Une sixième vague de films (
Divine enfant, Les vierges, Noir comme le souvenir, Chut!, Touristes Oh Yes!, Le mari de Léon et
Les ballets écarlates) vient compléter la collection Jean-Pierre Mocky (nous en reparlerons en détail prochainement dans un dossier). L'occasion de prendre le pouls d'un réalisateur qu'on adore et de le passer une nouvelle fois à la question. Ses réponses sont à son image : provocatrices, franches, drôles, lucides, touchantes.
Qu'est-ce que Noir comme le souvenir, thriller qui lorgne vers une dimension onirique, représente dans votre filmographie et quels sont ses liens intrinsèques avec Litan, l'un de vos rares films fantastiques ?
On a utilisé des extraits de
Litan dans
Noir comme le souvenir pour des soucis économiques. Lorsqu'un personnage regarde la télé, on ne pouvait pas se permettre de diffuser
Dracula donc on a mis
Litan pour fuir les problèmes de droits.
Noir comme le souvenir est un film qui n'a pas marché parce que Jane Birkin n'est pas une vedette. Ça aurait été interprété par Deneuve ou Sharon Stone, ça aurait mieux marché.
Pourquoi l'aviez-vous choisie ?
Je ne l'ai pas choisie. A l'origine, j'aimais beaucoup le roman de Carlene Thomson, la femme de Steven Spielberg. Steven m'avait dit un jour que sa femme écrivait de très belles choses. Après, il l'a quittée, il est parti avec une autre. Un soir, elle me donne son roman. Il n'était pas en Français. Pendant la lecture, je trouvais ça passionnant parce que je ne savais pas qui était l'assassin. Quand j'ai su qui c'était, je me suis fait avoir. C'est un film que j'ai réalisé avec des Suisses, parce qu'ils ont aimé le sujet.
Pourquoi selon vous un film comme Le Deal a bénéficié d'une sortie en salles et pas Les Ballets écarlates ? Est-ce seulement le sujet dérangeant ou d'autres motifs moins avouables ?

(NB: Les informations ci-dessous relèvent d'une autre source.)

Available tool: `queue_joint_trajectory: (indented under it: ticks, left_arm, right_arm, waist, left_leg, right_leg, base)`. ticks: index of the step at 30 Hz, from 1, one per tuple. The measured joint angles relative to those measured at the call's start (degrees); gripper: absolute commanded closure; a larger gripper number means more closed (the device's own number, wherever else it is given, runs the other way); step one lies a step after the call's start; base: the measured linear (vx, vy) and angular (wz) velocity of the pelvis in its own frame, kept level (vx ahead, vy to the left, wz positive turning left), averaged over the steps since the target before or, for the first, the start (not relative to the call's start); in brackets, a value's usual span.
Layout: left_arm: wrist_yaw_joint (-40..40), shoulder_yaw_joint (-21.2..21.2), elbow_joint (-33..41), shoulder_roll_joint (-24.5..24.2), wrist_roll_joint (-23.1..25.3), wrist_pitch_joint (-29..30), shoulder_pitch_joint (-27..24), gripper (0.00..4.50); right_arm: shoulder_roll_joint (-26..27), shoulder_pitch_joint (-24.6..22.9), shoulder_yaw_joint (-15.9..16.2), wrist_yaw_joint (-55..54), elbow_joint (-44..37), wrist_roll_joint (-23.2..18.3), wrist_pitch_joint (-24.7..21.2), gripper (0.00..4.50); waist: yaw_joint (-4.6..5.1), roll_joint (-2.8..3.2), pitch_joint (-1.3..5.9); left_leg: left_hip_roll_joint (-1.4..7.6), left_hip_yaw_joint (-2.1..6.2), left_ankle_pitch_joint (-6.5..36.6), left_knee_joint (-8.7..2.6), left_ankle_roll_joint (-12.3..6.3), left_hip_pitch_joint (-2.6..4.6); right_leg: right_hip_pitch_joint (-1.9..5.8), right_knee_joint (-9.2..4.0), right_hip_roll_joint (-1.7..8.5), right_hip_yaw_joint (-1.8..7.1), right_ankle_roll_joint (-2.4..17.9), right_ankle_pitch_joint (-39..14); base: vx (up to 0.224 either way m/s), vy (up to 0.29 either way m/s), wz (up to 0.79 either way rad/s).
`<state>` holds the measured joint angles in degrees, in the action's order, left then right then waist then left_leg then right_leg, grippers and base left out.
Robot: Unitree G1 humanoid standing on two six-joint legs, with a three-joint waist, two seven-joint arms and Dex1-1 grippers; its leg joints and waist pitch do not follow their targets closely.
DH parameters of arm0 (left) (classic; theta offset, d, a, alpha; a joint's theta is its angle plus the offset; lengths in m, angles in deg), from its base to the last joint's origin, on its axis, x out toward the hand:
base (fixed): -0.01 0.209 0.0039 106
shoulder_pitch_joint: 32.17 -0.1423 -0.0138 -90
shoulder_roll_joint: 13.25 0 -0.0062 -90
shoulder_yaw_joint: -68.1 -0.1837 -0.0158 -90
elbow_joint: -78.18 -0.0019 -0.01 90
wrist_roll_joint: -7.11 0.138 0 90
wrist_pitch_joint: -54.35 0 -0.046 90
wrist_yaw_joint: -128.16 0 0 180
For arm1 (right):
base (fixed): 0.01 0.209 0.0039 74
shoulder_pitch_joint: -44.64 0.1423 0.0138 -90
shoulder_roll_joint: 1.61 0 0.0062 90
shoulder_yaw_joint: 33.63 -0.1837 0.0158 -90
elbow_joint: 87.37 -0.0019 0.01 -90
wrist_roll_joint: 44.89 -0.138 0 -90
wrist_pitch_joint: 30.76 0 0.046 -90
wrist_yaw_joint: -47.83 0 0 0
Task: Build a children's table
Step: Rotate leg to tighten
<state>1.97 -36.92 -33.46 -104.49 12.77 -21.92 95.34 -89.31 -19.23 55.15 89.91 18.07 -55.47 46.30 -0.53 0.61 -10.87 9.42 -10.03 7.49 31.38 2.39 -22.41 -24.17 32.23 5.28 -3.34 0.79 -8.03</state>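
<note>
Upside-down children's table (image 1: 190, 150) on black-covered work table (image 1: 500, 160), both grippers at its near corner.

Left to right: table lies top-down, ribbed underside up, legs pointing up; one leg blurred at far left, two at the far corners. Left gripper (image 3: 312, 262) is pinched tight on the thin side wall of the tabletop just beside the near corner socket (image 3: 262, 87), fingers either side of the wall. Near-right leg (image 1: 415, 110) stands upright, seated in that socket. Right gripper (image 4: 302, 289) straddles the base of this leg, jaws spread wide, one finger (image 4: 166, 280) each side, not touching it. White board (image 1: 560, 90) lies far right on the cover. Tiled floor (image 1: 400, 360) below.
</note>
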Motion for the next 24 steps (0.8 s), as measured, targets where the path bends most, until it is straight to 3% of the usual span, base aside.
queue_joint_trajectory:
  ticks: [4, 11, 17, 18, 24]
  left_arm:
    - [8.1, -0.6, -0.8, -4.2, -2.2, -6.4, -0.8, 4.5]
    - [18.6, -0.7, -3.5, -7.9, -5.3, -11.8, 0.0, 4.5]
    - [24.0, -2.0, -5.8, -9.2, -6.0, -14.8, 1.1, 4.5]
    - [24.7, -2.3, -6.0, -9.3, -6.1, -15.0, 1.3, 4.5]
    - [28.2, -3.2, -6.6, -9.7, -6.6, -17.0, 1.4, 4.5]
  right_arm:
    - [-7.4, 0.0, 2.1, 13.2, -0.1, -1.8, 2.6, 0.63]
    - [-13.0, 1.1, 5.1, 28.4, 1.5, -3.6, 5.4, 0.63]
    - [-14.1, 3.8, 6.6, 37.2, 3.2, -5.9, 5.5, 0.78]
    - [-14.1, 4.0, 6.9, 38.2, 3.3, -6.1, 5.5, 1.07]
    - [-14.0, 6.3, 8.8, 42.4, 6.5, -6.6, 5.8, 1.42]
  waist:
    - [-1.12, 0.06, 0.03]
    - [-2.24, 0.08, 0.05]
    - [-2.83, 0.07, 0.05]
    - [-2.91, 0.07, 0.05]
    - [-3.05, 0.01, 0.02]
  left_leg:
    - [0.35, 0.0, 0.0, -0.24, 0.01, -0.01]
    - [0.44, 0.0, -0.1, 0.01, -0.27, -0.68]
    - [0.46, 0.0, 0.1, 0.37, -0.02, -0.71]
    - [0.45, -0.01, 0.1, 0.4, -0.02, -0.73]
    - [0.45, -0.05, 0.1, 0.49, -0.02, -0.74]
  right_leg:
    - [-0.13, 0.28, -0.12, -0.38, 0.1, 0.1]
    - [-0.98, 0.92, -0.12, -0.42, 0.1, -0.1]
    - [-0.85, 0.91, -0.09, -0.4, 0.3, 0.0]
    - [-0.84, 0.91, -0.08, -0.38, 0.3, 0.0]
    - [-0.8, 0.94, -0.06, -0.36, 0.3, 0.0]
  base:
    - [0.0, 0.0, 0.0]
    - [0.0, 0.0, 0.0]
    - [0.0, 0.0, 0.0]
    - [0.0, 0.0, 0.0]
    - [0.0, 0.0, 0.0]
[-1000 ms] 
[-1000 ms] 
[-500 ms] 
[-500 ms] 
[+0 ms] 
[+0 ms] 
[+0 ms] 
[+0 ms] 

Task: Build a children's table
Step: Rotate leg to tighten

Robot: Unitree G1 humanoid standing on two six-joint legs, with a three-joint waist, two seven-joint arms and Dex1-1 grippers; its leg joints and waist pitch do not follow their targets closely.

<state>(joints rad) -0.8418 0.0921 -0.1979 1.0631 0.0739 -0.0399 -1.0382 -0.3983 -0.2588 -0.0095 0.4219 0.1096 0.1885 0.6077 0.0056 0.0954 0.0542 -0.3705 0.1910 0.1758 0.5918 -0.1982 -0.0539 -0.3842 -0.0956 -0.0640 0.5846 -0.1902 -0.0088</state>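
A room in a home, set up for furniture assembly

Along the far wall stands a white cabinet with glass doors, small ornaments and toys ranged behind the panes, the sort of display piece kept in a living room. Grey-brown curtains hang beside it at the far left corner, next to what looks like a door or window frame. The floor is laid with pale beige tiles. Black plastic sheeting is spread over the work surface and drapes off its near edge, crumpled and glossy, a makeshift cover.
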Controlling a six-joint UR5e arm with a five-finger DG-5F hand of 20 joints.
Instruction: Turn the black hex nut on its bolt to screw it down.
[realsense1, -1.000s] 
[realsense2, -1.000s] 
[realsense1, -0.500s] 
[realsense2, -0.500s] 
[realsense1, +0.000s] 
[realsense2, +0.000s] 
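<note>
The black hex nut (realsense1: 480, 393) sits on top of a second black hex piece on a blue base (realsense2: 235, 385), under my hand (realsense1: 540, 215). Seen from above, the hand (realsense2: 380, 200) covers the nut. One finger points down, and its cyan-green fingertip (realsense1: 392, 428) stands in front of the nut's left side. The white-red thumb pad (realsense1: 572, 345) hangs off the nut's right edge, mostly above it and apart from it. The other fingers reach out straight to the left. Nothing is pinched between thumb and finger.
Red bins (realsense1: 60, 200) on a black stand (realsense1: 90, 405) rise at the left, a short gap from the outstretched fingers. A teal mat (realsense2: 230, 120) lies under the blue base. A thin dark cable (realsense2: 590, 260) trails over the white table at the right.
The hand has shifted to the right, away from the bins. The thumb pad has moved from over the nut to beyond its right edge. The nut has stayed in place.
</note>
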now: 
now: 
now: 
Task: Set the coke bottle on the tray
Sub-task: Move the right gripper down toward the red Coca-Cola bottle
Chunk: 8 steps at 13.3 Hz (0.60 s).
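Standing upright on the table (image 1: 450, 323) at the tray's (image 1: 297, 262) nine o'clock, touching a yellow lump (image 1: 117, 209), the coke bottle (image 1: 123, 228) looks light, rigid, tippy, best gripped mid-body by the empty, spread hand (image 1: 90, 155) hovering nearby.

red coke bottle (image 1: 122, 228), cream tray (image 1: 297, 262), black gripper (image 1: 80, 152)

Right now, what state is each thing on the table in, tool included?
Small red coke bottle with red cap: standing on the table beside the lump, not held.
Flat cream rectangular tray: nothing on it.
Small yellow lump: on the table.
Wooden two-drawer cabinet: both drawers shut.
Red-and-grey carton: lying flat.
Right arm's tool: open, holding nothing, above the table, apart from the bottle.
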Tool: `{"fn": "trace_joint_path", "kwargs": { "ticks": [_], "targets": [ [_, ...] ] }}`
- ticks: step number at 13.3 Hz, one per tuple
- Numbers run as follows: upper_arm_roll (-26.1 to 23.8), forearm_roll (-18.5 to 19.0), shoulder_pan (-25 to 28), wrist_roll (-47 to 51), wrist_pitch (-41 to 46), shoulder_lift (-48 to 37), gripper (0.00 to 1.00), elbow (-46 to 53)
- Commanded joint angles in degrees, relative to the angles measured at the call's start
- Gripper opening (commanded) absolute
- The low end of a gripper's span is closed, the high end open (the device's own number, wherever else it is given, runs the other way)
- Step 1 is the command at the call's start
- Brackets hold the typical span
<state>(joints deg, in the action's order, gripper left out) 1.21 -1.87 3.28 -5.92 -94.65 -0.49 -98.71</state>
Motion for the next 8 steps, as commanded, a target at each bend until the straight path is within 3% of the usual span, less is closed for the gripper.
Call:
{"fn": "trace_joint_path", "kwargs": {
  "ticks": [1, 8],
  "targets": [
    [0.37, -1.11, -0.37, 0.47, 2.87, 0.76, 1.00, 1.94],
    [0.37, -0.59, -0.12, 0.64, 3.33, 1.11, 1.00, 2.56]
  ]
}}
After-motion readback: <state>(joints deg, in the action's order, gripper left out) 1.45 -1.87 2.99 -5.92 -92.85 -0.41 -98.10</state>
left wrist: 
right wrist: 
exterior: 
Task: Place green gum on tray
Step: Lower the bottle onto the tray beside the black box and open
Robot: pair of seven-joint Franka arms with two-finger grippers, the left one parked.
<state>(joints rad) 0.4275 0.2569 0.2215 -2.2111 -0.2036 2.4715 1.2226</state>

C'est le grand problème du cinéma. Je dois faire un exposé à la Sorbonne là-dessus. J'ai 74 ans dans trois mois et ça fait près de cinquante ans que je fais du cinéma. Pendant tout ce temps, les choses se sont terriblement détériorées, un peu comme le réchauffement de la planète. Aujourd'hui, les cinéastes peuvent faire faillite uniquement en faisant de la publicité, c'est-à-dire engager des fonds dans la promotion d'un film comme ceux qui prennent parfois la première page du Pariscope. Il y a 200 films produits en France par an et il y en a dix ou quinze que tout le monde retient comme
Prête-moi ta main. Simplement parce qu'ils se financent grâce à la pub. Derrière eux, il y a 180 films comme les miens. Ceux-là, ce sont des petits producteurs qui misent tout ce qu'ils ont pour obtenir de la publicité et finissent par s'endetter. Au moment où le film est terminé, ils créent des affiches sur des autobus ou les déposent dans le métro. Ils dépensent des milliers d'euros. Avec
Peindre ou faire l'amour, ils ont dépensé 700 000 euros de publicité. Peu importe la qualité du film : même si le film marche, ils ne gagnent pas une thune. Sinon, ils perdent un peu d'argent. Mon problème, c'est qu'après avoir fait
Le miraculé qui à l'époque avait fait 115 000 entrées dans la première semaine, je pensais avoir fidélisé un public. J'aurais dû me méfier : Michel Deville que j'aime beaucoup avait fait un film qui s'appelait
Benjamin ou les mémoires d'un puceau (1968) et il avait fait un tabac. Le film suivant,
Bye bye, Barbara dans lequel il y avait une actrice qui s'appelait Eva Swann qu'ils avaient essayé de lancer comme une vedette, s'est complètement cassé la gueule. Zéro.